🤖 AI Summary
This work addresses the performance gap between convolutional neural networks (CNNs) and pure Transformer architectures in end-to-end raw audio classification—specifically, the inferior accuracy of attention-only models lacking convolutional frontends. To bridge this gap, we propose three key innovations: (1) multi-scale temporal embeddings that jointly capture fine- and coarse-grained temporal structures; (2) a learnable, nonlinear, variable-bandwidth filterbank that replaces handcrafted STFT and fixed preprocessing pipelines; and (3) a CNN-inspired adaptive time-frequency pooling mechanism to enhance local invariance and improve feature compression. Evaluated on FreeSound 50K (200 classes) without pretraining, our model achieves new state-of-the-art performance, significantly outperforming leading CNNs and hybrid architectures in mean average precision (mAP).
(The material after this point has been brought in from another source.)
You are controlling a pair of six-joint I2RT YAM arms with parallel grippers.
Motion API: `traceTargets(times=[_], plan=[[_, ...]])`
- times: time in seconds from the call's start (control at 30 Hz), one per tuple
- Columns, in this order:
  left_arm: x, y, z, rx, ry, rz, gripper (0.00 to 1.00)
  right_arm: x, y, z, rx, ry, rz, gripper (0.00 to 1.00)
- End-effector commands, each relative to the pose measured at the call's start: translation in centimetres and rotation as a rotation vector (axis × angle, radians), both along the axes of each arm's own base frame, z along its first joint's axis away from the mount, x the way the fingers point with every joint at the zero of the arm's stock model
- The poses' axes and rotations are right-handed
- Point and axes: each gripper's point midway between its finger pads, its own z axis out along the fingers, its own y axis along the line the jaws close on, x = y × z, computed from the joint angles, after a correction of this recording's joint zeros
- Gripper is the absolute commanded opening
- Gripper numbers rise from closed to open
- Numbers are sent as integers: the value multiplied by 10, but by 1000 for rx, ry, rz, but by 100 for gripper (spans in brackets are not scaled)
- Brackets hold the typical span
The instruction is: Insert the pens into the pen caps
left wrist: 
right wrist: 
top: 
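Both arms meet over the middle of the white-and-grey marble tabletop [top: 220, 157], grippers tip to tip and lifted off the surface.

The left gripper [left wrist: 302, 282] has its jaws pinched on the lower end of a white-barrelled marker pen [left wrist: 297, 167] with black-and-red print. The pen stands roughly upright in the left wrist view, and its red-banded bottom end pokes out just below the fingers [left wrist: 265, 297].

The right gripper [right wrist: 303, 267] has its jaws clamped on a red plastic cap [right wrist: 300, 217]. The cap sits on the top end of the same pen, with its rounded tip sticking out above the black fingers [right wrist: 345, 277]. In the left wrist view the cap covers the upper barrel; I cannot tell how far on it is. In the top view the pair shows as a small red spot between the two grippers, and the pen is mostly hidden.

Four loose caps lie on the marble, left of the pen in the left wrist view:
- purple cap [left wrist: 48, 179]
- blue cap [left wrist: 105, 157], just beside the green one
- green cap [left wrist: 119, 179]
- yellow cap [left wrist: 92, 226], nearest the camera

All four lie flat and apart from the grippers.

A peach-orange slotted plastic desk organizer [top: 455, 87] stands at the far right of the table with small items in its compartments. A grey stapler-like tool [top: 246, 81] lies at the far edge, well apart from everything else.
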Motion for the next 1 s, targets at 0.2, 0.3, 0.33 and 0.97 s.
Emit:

This is the first demonstration that a purely attention-based model can surpass conventional approaches on raw-audio understanding tasks—establishing both its superiority and practical feasibility.
📝 Abstract
Over the past two decades, CNN architectures have produced compelling models of sound perception and cognition, learning hierarchical organizations of features. Analogous to successes in computer vision, audio feature classification can be optimized for a particular task of interest, over a wide variety of datasets and labels. In fact similar architectures designed for image understanding have proven effective for acoustic scene analysis. Here we propose applying Transformer based architectures without convolutional layers to raw audio signals. On a standard dataset of Free Sound 50K,comprising of 200 categories, our model outperforms convolutional models to produce state of the art results. This is significant as unlike in natural language processing and computer vision, we do not perform unsupervised pre-training for outperforming convolutional architectures. On the same training set, with respect mean aver-age precision benchmarks, we show a significant improvement. We further improve the performance of Transformer architectures by using techniques such as pooling inspired from convolutional net-work designed in the past few years. In addition, we also show how multi-rate signal processing ideas inspired from wavelets, can be applied to the Transformer embeddings to improve the results. We also show how our models learns a non-linear non constant band-width filter-bank, which shows an adaptable time frequency front end representation for the task of audio understanding, different from other tasks e.g. pitch estimation.